The creators began writing the series by the end of September 2018, working alongside Stewart for two weeks. Chabon said Stewart's input was priceless, with the actor discussing his memories of the character, what he wanted to see in the series, and what acting challenges he wanted to face and avoid. They created the overall plot for the season, before expanding to a full writers room to break the episodes and write scripts. The stories for eight episodes were broken by December, and all scripts for the season were completed by August 2019. Chabon re-wrote most of the other writers' scripts to ensure consistency of tone, and found the collaborative writing process to be the biggest difference between his work on Picard and the shorts series Star Trek: Short Treks. Chabon also compared Picard to his work on the film John Carter (2012), for which he felt constrained by having to adapt the source material. In contrast, writing Picard allowed him to expand the franchise in new directions. Chabon wanted the series to focus on a retired Picard's life on his vineyard, potentially solving local mysteries, with no spaceships or gun fights. He acknowledged that the Star Trek fandom was probably not prepared for such a radical departure, and he had to balance these ideas with a more plot-driven approach.

The series tells a single serialized story, beginning 20 years after Stewart's last appearance as Picard in the film Star Trek: Nemesis (2002). It finds Picard deeply affected by the death of his android colleague Data in Nemesis, which Chabon and Goldsman felt had ended Data's character arc prematurely. They wanted to complete his journey with the first season of Picard, and it ends with Picard saying goodbye to the consciousness of Data before allowing him to "die" for good. Chabon began writing this scene early in development and did not complete it until the night before it was filmed. The season introduces new androids derived from Data's consciousness, referred to as synthetic beings or "synths". In the series' backstory, synths have been banned, and Picard fights for their right to exist. He gives his life to save the synths, and his consciousness is transferred into a synthetic body which the writer felt made him the "living embodiment" of the theme. This storyline builds off a terminal illness that Picard is diagnosed with in the season; since Picard is 94 years old, the writers had wanted to discuss relatable issues like this that people face at the end of their lives. Chabon unintentionally incorporated his personal experiences into this storyline after his father died during the making of the season.
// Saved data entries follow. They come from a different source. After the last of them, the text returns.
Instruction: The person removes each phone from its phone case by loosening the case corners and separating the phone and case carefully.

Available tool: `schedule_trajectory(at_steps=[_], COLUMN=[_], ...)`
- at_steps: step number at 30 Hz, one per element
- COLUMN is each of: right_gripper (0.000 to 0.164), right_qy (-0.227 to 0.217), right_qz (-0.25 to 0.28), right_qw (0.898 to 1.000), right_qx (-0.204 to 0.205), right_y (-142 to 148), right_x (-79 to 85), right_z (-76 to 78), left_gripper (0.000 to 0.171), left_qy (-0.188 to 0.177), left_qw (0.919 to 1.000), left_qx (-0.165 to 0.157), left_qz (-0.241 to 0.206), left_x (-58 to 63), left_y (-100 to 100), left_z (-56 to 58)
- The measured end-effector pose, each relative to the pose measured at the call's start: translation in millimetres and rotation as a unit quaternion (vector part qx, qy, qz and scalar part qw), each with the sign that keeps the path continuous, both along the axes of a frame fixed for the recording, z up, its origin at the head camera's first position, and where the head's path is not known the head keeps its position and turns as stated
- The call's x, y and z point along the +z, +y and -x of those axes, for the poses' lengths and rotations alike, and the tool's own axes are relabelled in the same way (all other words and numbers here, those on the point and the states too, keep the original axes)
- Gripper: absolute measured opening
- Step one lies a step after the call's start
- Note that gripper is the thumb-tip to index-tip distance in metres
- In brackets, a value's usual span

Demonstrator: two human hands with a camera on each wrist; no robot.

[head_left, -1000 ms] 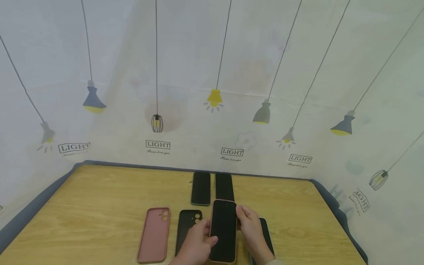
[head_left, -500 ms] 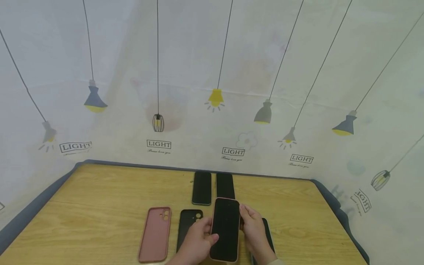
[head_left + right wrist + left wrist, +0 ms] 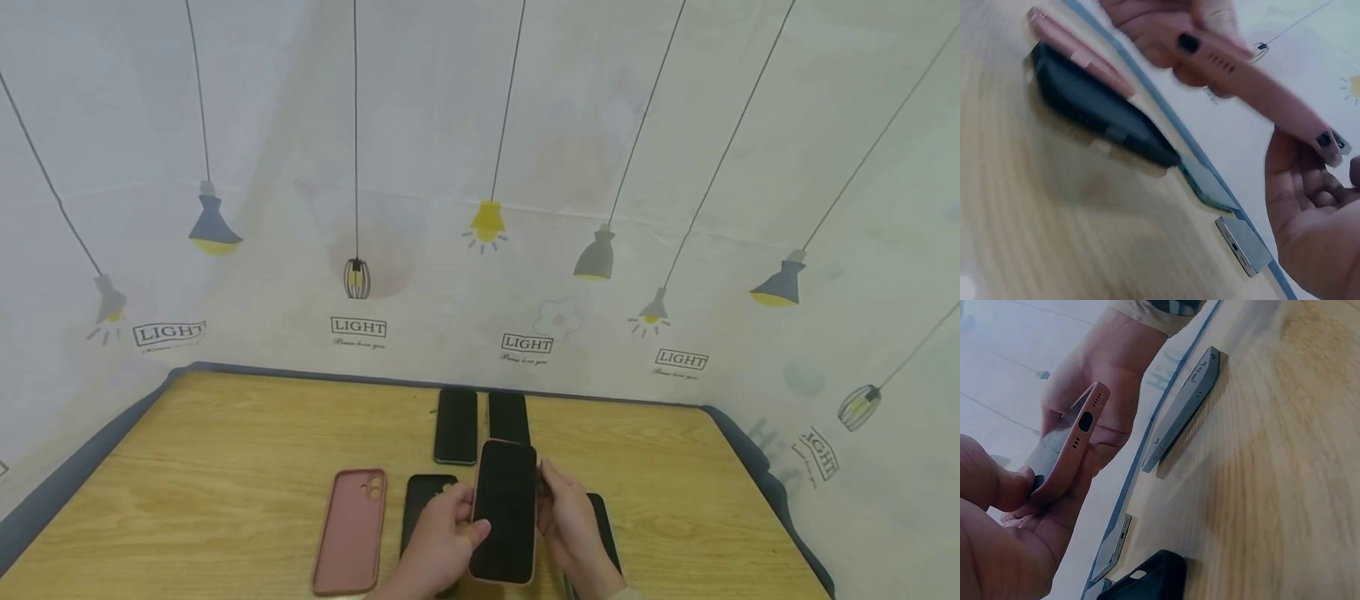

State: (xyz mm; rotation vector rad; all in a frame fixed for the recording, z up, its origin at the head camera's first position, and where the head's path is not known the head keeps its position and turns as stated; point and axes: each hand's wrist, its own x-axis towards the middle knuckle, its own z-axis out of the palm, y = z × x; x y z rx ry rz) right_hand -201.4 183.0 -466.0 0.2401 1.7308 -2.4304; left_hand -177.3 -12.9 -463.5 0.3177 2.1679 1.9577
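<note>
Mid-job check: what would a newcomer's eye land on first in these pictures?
Probably the pink-cased phone, held up low in the head view, the thumb of the left hand over its edge and the right hand at its other side. Next, the pale backdrop filling the upper head view, printed with hanging lamps. Then the empty pink case lying inside-up on the wooden table, left of both hands.

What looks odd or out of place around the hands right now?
Possibly the held phone: in the right wrist view, a dark, shiny corner seems to poke out at the end of its pink case, as if not fully seated. Blur leaves this uncertain. Nothing looks spilled.
</note>
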Motion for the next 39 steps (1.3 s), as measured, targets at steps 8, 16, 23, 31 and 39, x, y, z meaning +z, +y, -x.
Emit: schedule_trajectory(at_steps=[8,16,23,31,39], right_gripper=[0.039,0.042,0.039,0.04,0.041], right_qy=[0.017,0.034,0.043,0.045,0.044], right_qz=[-0.111,-0.138,-0.145,-0.149,-0.118], right_qw=[0.989,0.982,0.983,0.985,0.991], right_qx=[0.099,0.125,0.1,0.071,0.034], right_y=[-0.1,-7.5,-17.8,-22.5,-28.2], right_x=[0.0,-2.3,-4.7,-8.4,-11.2], right_z=[-14.6,-26.5,-31.2,-34.3,-39.8], left_gripper=[0.019,0.028,0.027,0.027,0.024], left_qy=[0.003,-0.012,-0.032,-0.018,0.011], left_qw=[0.9986,0.9962,0.9944,0.9938,0.9937], left_qx=[0.046,0.081,0.099,0.106,0.108], left_qz=[-0.026,-0.029,-0.018,-0.026,-0.03], left_x=[3.0,9.1,13.0,13.4,14.1], left_y=[-6.8,-9.3,-10.6,-8.3,-6.6], left_z=[4.0,8.3,8.1,6.5,5.3])
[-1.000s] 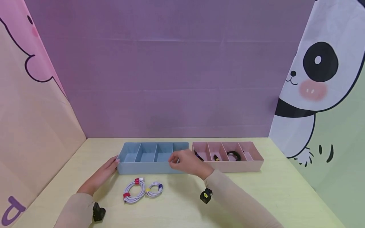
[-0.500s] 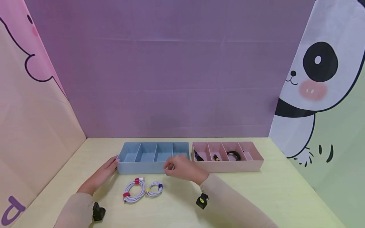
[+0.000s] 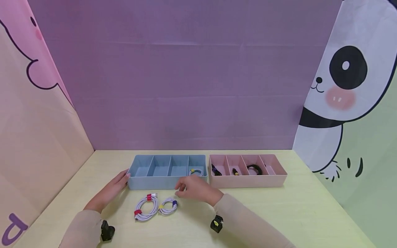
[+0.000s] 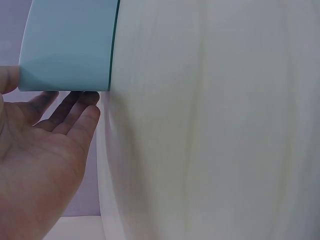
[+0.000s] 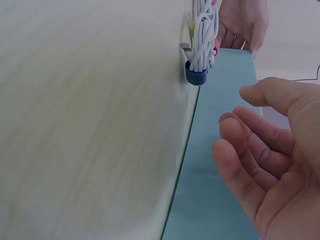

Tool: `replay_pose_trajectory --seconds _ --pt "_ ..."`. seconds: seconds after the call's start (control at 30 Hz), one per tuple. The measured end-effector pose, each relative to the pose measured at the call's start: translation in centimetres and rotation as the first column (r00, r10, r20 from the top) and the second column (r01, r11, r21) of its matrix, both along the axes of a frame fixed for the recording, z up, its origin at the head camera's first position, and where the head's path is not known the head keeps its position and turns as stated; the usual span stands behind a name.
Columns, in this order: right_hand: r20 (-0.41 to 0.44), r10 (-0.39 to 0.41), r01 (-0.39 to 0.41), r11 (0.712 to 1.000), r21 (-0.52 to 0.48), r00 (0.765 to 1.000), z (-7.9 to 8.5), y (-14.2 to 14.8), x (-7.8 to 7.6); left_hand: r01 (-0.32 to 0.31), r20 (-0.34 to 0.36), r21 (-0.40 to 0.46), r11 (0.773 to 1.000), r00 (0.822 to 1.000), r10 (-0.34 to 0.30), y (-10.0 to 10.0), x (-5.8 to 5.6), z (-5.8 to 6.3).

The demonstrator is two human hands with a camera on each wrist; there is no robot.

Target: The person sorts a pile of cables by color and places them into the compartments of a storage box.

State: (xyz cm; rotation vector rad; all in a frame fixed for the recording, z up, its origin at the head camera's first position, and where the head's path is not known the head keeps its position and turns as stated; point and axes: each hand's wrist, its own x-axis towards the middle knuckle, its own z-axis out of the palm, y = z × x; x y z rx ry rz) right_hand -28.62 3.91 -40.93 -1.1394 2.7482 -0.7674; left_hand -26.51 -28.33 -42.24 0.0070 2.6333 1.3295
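Note:
My left hand [image 3: 112,187] holds the left end of a blue divided organizer box [image 3: 155,183]. In the left wrist view, its thumb lies at the rim and its fingertips [image 4: 90,98] are against the end wall. My right hand [image 3: 198,189], fingers loosely bent and holding nothing, is in front of the box's right part. A coiled white cable [image 3: 196,171] with a yellow tie lies in the rightmost compartment. Two more white cable coils lie on the table: a larger coil [image 3: 145,216] with red ties and a smaller coil [image 3: 167,210] with yellow and blue ties, just left of my right fingertips.
A pink divided organizer box [image 3: 251,182] stands right of the blue one. It holds a dark cable [image 3: 216,170], a small black-and-yellow item [image 3: 235,171] and a black coil [image 3: 255,168]. Patterned panels rise behind and at both sides of the table [image 3: 279,210].
My right hand has moved down and left from above the blue box toward the smaller coil, uncovering the white cable in the rightmost compartment. The left hand stays put.

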Motion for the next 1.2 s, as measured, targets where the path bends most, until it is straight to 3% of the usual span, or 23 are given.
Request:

The series takes place following the destruction of the planet Romulus as seen in the film Star Trek (2009), and reveals that Starfleet has abandoned the Romulans. Stewart wanted the series to depict the Federation as more isolationist than it was in The Next Generation to acknowledge the politics of Brexit and the election of Donald Trump. He felt that The Next Generation was "too perfect and too protected ... a safe world of respect and communication and care" that did not reflect the real world. Chabon wanted to rehabilitate the Romulans in a similar way to how The Next Generation rehabilitated the Klingons by "open[ing] them up a little bit beyond the mustache twirling". This meant explaining why the species is so secretive and revealing a distrust that they have for synthetic life. Beyer, a long-time Star Trek writer and novelist, believed that the season's explanation for the Romulans' secrecy did not contradict the species' previous appearances in the franchise. Chabon wrote many pages of mythology about the Romulans as background for the season's story, including a history for the newly introduced Qowat Milat, a sect of warrior nuns. The season depicts many Romulans as refugees using imagery reminiscent of the Syrian refugee crisis, which Kurtzman said would be a difficult subject to approach if he was not confident in Chabon's writing. Initial director Hanelle Culpepper compared the Romulans to Muslims in the way that "the actions of a few can drive people to stereotype the whole bunch".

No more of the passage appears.